3.  How much rotational work would you put into a tennis player’s S&C programme?



The focus of the training is to Control rotation not create it.  The rotation happens naturally as a by product of stroke production.  The job of the S&C coach is to get them strong and powerful and then it is the role of the tennis coach to transfer that force to the skill.  The moment you start trying to replicate every sport specific skill is the moment that you are no longer seeking to develop force and power qualities that will overload the body.   But you can use ‘complexes’ to add that sport specific element.  This is where you pair a heavy barbell exercise with a lightly resisted or unloaded sport specific skill such as a single arm medicine ball chest pass.  But remember, the focus is still on choosing an exercise where you can focus on the initial creation of force and then the subsequent control of that force.  Don’t try and load a movement that is exactly the same as the sport skill.  The ultimate transfer comes through repetitive practice of the actual stroke.  The complex will enable force production using light implements in similar but not the exact same movement pattern.

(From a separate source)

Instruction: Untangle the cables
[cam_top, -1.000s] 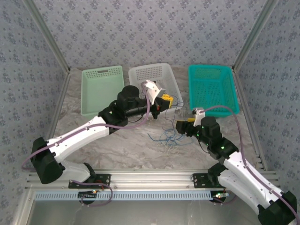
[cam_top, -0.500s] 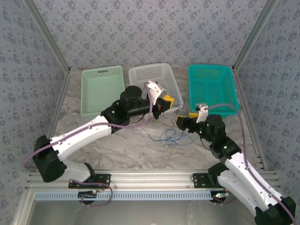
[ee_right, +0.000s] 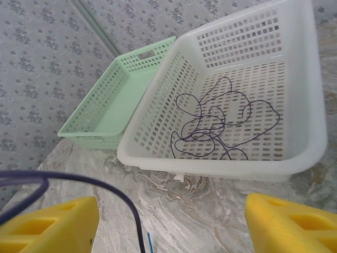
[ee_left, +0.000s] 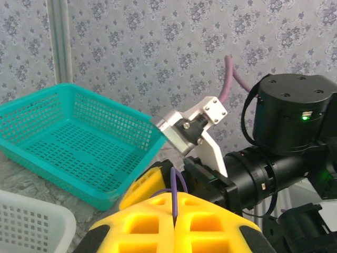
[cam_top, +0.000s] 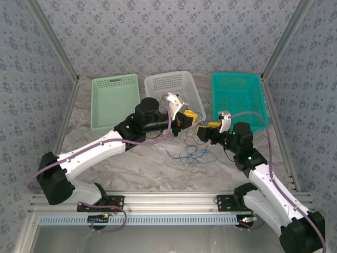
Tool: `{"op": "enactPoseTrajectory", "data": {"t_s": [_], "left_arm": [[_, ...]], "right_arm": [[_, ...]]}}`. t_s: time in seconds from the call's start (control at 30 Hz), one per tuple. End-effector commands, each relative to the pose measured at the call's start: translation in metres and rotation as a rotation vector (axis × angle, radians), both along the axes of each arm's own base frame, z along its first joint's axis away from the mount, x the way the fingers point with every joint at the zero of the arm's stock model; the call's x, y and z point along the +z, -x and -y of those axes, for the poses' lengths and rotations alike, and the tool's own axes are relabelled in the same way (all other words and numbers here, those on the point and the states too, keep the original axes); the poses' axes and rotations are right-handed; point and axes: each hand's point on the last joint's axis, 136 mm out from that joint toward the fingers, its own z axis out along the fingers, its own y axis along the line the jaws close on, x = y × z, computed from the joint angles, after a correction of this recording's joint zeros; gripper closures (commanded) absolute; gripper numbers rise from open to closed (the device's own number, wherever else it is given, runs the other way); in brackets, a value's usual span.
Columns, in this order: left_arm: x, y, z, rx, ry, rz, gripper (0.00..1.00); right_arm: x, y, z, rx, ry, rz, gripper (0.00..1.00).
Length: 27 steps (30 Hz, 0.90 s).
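- Counter (cam_top: 131,166), grey and marbled, carries three baskets along its far side, with both arms reaching in from the near edge.
- Baskets stand side by side: a pale green basket (cam_top: 115,101) on the left, a white basket (cam_top: 169,84) in the middle and a teal basket (cam_top: 238,97) on the right.
- Left hand (cam_top: 189,117) hangs just in front of the white basket. Its yellow fingers (ee_left: 210,224) are pressed together on a dark strand (ee_left: 174,197), which loops up out of the seam between them.
- Right hand (cam_top: 202,128) sits just beside the left hand, facing it. Its fingers (ee_right: 52,224) are spread wide and grip nothing, and a thin dark wire (ee_right: 95,182) arcs past one of them.
- Tangle of cables (cam_top: 192,154), blue and pale, lies on the counter below the two hands, between the arms.
- Dark cable (ee_right: 221,124) lies in loose curls on the floor of the white basket.
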Motion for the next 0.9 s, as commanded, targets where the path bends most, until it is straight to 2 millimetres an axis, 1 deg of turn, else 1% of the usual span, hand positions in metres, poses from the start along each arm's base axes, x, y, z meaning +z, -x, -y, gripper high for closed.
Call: {"op": "enactPoseTrajectory", "data": {"t_s": [0.0,0.07,0.2,0.23,0.27,0.3,0.33,0.37,0.4,0.43,0.5,0.53,0.57,0.63,0.7,0.77,0.87], "left_arm": [[0.017,0.007,0.001,-0.043,0.068,0.015,1.0],[0.018,0.006,0.001,-0.042,0.08,0.011,1.0],[0.018,0.003,0.0,-0.022,0.079,0.012,0.98],[0.017,0.003,0.0,-0.022,0.075,0.01,0.96],[0.016,0.002,0.0,-0.018,0.072,0.004,0.92],[0.013,0.0,0.001,-0.011,0.066,-0.005,0.88],[0.011,-0.001,0.001,-0.01,0.061,-0.011,0.85],[0.009,0.0,0.002,-0.012,0.057,-0.018,0.79],[0.007,0.0,0.002,-0.012,0.049,-0.024,0.63],[0.003,-0.001,0.002,-0.007,0.037,-0.028,0.42],[-0.008,-0.005,-0.002,0.022,-0.015,-0.029,0.14],[-0.015,-0.008,-0.006,0.052,-0.046,-0.027,0.04],[-0.021,-0.011,-0.01,0.08,-0.073,-0.025,0.01],[-0.032,-0.013,-0.019,0.113,-0.102,-0.019,0.01],[-0.041,-0.011,-0.023,0.113,-0.111,-0.002,0.01],[-0.05,-0.011,-0.026,0.115,-0.136,0.024,0.0],[-0.061,-0.019,-0.029,0.143,-0.178,0.04,0.01]], "right_arm": [[0.021,-0.005,-0.009,0.048,-0.031,0.068,0.3],[0.019,-0.007,-0.014,0.071,-0.031,0.06,0.41],[0.014,-0.005,-0.019,0.099,0.008,0.044,0.74],[0.014,-0.004,-0.018,0.098,0.017,0.047,0.84],[0.014,-0.003,-0.017,0.092,0.024,0.049,0.93],[0.015,-0.002,-0.015,0.086,0.031,0.05,1.0],[0.016,-0.001,-0.014,0.083,0.037,0.055,1.0],[0.017,0.0,-0.013,0.083,0.04,0.055,1.0],[0.017,0.001,-0.012,0.078,0.044,0.055,1.0],[0.018,0.002,-0.009,0.067,0.049,0.054,1.0],[0.019,0.002,-0.004,0.039,0.061,0.054,1.0],[0.02,0.002,-0.001,0.028,0.061,0.053,1.0],[0.022,0.002,0.001,0.021,0.057,0.056,1.0],[0.026,0.002,0.004,0.015,0.049,0.053,1.0],[0.031,0.001,0.004,0.012,0.047,0.058,1.0],[0.037,0.002,0.002,0.026,0.037,0.074,1.0],[0.049,0.008,-0.005,0.077,0.022,0.096,1.0]]}}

Gil showed us a good exercise for development of production and control of rotational force should we want one good rotational exercise in our toolkit!  Apologies that the photo is not the best but the Barbell twist can be very effective.  Be cautious and start with a broomstick and gradually build up to an Olympic Bar.  Focus on explosively creating the force to generate the movement and then the control to stop it before you over rotate.  This is a velocity dependant exercise in that you need to develop a certain amount of bar speed to challenge your ability to control it.  However, some of the multi-joint ‘functional type’ exercises you see like Barbell Lunge and Press or Medicine Ball Lunge and Rotate are not velocity dependant so these would serve better as Rotational warm-up exercises.




4.  How important is single leg work to your S&C programme for a tennis player?



This is not an instead of issue, it’s an as well as issue, meaning to say that it is not necessary to look at bilateral or unilateral exercises as being  more or less important.  They are both equally important.  There is no question that you must do Bilateral exercises because this is the most important way to develop the qualities of Maximal Strength and RFD.   They simply allow the most amount of load to be overcome.



Unilateral exercises are important because they address some of the stability issues where there may be potential energy leaks.  Gil gave the example of a very well conditioned triple jumper who was incredibly strong and powerful but was not able to translate that into his jumping perforance due to not being  able to control the pelvis during take off!   They also iron out imbalances between both sides of the body and obviously develop strength in acyclical movements that happen in most sports!



Stand by for answers to questions 5 to 7 and that will wrap up my summary of Gil’s workshop!!!



Gil Stevenson Workshop Lesson 3: Adaptations to Strength and Power training


So I am almost ready to get stuck into answering some of the questions posed by the group but just before I do , one last bit of theory!  Gil also showed us two other graphs;  graphs which most S&C coaches worth their salt should be familiar with! The first comes from a famous study by Hakkinen and Komi (1985a, 1985b).





Here are the references if you want to read them!!



Hakkinen, K. and P.V. Komi, 1985a. Changes in electrical and mechanical behaviour of leg extensor muscles during heavy resistance strength training. Scand. J. Sports Sci 7:55-64.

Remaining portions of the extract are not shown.